Statement of public censure for failure to make a Rule 9 offerPrint publication
The Takeover Code (the Code) contains provisions which prohibit acquisitions of interests in 30 per cent or more in aggregate of the target shares (subject to certain exceptions) (Rule 5) and, where the bidder (together with persons acting in concert with him) is able to and does acquire interests in 30 per cent or more (because it falls within one of these exceptions) these provisions require the bidder to make a mandatory offer for the remainder of the shares (Rule 9).
Mr Bob Morton and persons acting in concert with him acquired interests in shares carrying approximately 39.1 per cent of the voting rights in Armour Group plc, an AIM company. Mr Morton later declined an offer to purchase further shares in the company, but arranged for his sons to purchase those shares. Mr Morton considered, wrongly, that his sons would be seen as independent of him by the Takeover Panel.
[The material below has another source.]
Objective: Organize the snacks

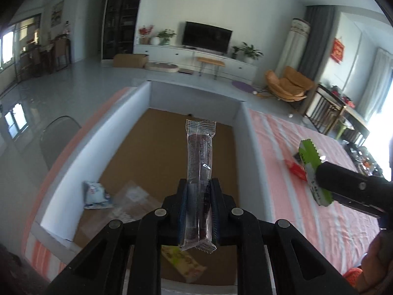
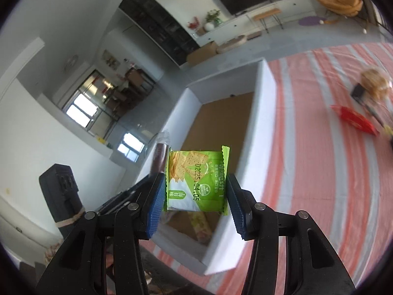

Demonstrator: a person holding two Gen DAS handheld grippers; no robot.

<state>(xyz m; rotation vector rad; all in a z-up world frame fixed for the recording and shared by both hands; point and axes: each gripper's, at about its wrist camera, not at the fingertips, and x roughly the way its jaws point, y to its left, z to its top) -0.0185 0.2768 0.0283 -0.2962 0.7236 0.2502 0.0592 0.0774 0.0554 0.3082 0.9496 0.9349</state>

The definition of “acting in concert” in the Code sets out a list of persons who are presumed to be acting in concert unless the contrary is established, which includes the company and its directors (together with their close relatives and related trusts).
The Panel ruled that the sons were acting in concert with Mr Morton and, as no exemption applied, those purchases were made in breach of Rule 5.1.
Advisers and companies subject to the Code should consult the Takeover Panel whenever they are in any doubt as to the operation of the Code in relation to any transaction.
The Panel found these breaches particularly bad in the context of earlier private censures of Mr Morton for breaches of the Code, as well as his experience as an investor and significant experience with Code-governed transactions. The Panel also noted that Mr Morton had the opportunity to consult the Panel and/or his advisers, but had failed to do so.